I would tend to opt for the first approach because there seems to be very few decisions that must be made on the basis of surface oriented information. Generating pronouns would seem to be an exception, except that I have found that the pronoun generation subsystem I developed works fine as a post-processor to the main planning. The only area that is severely impacted is the planning of sentence boundaries. It is difficult to know where and when to break sentences without knowing the surface ordering of the clauses and how long each of them are. As far as the length (in words) of the sentence, this can be estimated by looking at the number of concepts involved (which can already be accomplished in this system). My suggestion, then, is to simply carry along a representation of surface ordering during the planing process. This would minimize the overhead while addressing the main problem.
Quality
Determining the actual quality of the rule set is also problematic. There are two factors that contribute to quality here: insightfulness and completeness. One can write a set of rules that is very thorough but not particularly insightful, with the result that the output will be poor and the processing time large. One can also insightfully tackle a few problems, but lack completeness, with the result that the overall output will still be poor. Obviously, it is extremely difficult and time consuming to write a complete set of rules for a given language. Perhaps less obvious, it is extremely difficult to write insightful rules, even for a small fragment of a language. Entire PhD dissertations have been produced covering small aspects of a language. Describing a language is an extremely hard thing to do well! And it must be noted that the relation between the size of the fragment described and the time it takes to describe it is not linear. As the number of features included grow, the possible interactions between features grows exponentially. And, quite probably, it is taking into account those interactions that will produce the highest quality outputs.

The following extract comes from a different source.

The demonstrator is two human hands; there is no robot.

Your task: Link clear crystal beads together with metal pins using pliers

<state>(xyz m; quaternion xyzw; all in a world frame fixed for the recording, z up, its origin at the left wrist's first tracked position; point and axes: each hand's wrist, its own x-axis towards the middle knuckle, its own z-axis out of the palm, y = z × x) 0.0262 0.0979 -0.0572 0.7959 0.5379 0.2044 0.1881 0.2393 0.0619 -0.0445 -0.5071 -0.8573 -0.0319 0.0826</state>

In summary (with respect to this section), the control mechanism should be judged by its ability to handle various types of rules. It should be determined what types of information might be helpful in language generation, and then demonstrated that the control mechanism can find and process that information. This system is complete with respect to the biggest class of constraints necessary for text generation, and, with some extensions, could be complete for all but the most unusual of surface-related constraints. As for the quality of the rule set, unless a major effort is undertaken, ``quality'' general output is, practically speaking, unattainable. The approach taken here is to confine the semantic inputs to a very limited domain. Taking this restriction into account, and appreciating the difficulty of producing a rule set for even limited domains, the output quality of this system is excellent.